Haight Street betwen Masonic and Ashbury Street
This corner today features a poster shop and a Ben and Jerry's Ice Cream store.
Haight Street betwen Masonic and Ashbury Street
Buena Vista Park marks the end of the Haight Ashbury (Upper Haight) area. From this point you can go back the other way on Haight Street.
33-Stanyan bus on Haight Street
When you're ready to move on to Clement Street, catch the Stanyan-33 Bus (on Haight, at Clayton, Cole, or Stanyan) going in the direction back towards the park.
Bus stop on Arguello Street at Euclid Avenue
The 33-Stanyan bus stops at Euclid Avenue at Arguello Street. Exit here and cross to the other side of Arguello.
The beginning of Clement Street at Arguello Boulevard
Just south of the bus stop at Euclid Avenue, Clement Street begins. Proceed west on Clement Street.
Chapeau! French Restaurant on Clement Street between 2nd and 3rd Avenue
This is French cuisine, and a charming neighborhood favorite. Reservations may be necessary if it's the weekend or prime dinner time.
Chapeau! is at 126 Clement Street between 2nd and 3rd Avenues. Phone: 415-750-9787. Website: www.chapeausf.com.
Clement Street at 4th Avenue in the Inner Richmond
Continue on Clement Street toward 4th Avenue.
Burma SuperStar, on Clement Street at 4th Avenue
Notoriously popular, you get into Burma Superstar by signing your name to the list inside, and waiting.

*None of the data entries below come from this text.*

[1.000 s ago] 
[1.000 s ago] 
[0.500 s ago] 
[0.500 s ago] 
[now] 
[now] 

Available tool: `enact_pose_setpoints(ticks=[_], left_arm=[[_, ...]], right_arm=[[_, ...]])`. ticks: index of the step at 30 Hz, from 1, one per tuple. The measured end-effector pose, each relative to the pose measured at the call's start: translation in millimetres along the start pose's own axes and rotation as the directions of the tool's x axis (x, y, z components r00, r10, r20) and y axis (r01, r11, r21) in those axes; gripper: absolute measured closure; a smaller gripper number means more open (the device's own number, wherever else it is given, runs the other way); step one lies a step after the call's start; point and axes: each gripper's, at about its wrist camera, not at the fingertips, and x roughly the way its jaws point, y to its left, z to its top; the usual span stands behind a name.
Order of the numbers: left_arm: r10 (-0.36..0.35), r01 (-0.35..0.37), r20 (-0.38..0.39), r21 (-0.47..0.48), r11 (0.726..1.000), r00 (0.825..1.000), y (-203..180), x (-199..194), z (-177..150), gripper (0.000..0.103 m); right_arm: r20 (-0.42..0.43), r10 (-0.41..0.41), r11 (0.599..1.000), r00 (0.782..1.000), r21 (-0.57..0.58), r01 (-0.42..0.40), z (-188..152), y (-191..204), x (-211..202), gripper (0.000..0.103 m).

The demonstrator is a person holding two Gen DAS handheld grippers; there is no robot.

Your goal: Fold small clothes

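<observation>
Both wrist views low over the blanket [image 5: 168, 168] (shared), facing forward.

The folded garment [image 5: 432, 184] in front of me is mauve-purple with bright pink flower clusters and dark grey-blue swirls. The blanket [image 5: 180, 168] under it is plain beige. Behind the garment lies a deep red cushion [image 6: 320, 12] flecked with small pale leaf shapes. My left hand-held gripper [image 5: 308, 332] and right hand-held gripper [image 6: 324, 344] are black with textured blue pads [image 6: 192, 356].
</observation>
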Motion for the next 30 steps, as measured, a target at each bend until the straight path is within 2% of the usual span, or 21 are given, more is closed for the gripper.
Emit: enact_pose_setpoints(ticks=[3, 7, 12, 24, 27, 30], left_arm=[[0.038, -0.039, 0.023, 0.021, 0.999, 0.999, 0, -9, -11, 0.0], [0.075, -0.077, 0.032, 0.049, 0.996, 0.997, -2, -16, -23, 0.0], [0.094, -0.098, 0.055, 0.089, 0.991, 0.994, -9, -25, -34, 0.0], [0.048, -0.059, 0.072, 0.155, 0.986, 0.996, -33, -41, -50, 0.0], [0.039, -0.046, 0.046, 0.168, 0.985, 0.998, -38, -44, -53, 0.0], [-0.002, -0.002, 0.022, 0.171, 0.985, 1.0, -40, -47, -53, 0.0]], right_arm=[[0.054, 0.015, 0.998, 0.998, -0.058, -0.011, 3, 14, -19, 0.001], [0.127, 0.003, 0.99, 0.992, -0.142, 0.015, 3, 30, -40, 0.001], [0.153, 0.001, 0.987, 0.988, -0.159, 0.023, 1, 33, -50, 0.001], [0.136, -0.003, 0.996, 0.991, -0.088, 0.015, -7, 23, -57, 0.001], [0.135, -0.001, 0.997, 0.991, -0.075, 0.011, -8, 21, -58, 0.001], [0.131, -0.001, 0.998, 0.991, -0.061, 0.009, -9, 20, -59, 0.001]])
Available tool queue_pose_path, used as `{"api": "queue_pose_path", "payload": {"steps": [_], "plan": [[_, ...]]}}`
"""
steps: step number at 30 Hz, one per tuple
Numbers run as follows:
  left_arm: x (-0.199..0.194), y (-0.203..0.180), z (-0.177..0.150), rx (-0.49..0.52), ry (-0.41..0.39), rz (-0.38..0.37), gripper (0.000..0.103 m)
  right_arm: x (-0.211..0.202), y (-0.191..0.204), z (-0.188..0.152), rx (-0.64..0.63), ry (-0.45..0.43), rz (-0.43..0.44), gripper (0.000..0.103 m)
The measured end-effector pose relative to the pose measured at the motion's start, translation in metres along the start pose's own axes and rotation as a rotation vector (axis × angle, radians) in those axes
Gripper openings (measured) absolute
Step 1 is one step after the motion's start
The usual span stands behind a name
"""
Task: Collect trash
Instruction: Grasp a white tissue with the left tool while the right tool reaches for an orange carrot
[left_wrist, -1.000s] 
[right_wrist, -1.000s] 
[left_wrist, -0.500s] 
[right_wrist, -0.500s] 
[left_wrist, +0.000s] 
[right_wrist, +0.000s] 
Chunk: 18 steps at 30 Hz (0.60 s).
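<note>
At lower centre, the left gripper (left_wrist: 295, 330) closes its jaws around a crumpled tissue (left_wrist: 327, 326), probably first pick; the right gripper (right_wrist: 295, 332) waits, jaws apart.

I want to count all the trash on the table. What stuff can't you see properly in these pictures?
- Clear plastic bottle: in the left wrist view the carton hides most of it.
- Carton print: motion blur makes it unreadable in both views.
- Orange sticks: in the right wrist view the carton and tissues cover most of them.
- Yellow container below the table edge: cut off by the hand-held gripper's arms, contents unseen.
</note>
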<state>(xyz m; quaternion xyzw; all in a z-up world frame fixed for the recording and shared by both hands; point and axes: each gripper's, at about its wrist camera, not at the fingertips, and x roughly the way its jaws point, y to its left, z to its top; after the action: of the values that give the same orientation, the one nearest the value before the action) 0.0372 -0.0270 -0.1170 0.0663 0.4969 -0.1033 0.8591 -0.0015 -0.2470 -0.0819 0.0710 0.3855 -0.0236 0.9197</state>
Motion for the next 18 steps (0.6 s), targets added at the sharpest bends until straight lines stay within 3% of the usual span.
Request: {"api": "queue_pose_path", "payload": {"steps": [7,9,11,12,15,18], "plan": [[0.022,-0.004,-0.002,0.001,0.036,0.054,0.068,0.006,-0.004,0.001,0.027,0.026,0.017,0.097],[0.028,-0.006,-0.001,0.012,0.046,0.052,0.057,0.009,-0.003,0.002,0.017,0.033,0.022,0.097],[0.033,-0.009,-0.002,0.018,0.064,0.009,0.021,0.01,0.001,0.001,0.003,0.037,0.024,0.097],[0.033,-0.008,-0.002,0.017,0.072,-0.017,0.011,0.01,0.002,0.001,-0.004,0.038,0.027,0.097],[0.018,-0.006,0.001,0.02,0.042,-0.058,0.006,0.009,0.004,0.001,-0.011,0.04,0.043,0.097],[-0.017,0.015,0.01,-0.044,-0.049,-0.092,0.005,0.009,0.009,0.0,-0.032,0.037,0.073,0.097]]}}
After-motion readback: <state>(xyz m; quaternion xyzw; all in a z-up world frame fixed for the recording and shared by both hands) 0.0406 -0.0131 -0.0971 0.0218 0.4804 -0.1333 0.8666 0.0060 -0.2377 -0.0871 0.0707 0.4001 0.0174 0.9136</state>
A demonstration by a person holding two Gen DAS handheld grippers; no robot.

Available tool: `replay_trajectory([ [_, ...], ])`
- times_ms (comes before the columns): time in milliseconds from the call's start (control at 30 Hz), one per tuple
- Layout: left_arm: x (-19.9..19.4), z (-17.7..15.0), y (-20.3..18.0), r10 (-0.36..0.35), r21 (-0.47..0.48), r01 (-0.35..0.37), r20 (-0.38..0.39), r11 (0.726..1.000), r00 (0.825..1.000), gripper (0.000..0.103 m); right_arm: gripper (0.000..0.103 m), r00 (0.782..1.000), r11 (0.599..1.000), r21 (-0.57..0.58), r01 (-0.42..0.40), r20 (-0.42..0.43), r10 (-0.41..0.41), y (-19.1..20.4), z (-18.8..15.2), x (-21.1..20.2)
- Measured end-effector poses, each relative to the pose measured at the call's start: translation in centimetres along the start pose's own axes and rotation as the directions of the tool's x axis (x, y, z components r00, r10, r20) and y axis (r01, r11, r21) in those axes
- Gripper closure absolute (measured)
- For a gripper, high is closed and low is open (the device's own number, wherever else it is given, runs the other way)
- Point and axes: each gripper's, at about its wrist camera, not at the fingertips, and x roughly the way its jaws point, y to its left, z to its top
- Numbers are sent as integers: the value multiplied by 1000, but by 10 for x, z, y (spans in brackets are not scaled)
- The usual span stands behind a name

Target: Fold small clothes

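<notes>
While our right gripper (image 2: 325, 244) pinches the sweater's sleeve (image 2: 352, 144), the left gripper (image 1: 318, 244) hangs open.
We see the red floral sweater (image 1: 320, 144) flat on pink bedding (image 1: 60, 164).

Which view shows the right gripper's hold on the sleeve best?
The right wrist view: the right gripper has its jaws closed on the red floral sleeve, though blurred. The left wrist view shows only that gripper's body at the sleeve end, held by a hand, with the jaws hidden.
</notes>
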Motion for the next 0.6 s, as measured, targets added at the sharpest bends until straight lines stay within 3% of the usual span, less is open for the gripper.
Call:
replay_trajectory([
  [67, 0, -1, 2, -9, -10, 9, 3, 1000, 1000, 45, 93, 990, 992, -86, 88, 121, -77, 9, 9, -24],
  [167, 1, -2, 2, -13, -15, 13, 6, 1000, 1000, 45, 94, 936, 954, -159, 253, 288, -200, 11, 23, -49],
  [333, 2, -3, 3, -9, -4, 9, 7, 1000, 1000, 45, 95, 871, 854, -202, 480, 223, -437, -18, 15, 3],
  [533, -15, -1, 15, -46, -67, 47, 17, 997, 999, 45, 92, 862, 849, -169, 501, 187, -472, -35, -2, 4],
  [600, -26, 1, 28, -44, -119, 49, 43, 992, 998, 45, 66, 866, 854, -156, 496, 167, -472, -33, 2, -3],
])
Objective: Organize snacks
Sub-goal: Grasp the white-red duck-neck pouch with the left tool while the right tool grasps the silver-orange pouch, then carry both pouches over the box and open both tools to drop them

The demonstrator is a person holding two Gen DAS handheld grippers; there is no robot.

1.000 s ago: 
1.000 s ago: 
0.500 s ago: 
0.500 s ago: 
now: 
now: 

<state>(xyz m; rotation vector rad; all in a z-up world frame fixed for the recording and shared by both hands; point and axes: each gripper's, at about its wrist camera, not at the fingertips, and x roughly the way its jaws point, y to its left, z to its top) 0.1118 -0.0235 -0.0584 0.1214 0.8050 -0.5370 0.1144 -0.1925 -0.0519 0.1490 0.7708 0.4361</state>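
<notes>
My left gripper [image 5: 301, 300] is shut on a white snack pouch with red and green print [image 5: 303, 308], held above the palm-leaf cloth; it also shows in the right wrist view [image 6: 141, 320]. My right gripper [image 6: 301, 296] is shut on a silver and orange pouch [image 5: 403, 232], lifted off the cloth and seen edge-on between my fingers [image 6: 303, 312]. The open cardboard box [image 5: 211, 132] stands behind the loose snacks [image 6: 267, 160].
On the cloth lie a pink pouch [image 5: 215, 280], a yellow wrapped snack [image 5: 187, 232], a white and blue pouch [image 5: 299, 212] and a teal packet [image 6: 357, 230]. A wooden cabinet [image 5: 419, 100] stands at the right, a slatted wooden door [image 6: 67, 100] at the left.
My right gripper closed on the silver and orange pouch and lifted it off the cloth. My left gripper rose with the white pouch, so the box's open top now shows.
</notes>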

No one else serves Burmese dishes quite like this place.
Green Apple Books on Clement Street at 6th Avenue
Independent bookseller offering both new and used books (and music and movies, at a second store two doors down), knowledgable staff and great recommendations.
The 2-Clement bus, on Clement Street
From Clement Street, you can catch the 2-Clement bus (at any of the even-numbered avenue intersections) to return to the Union Square area via Post Street.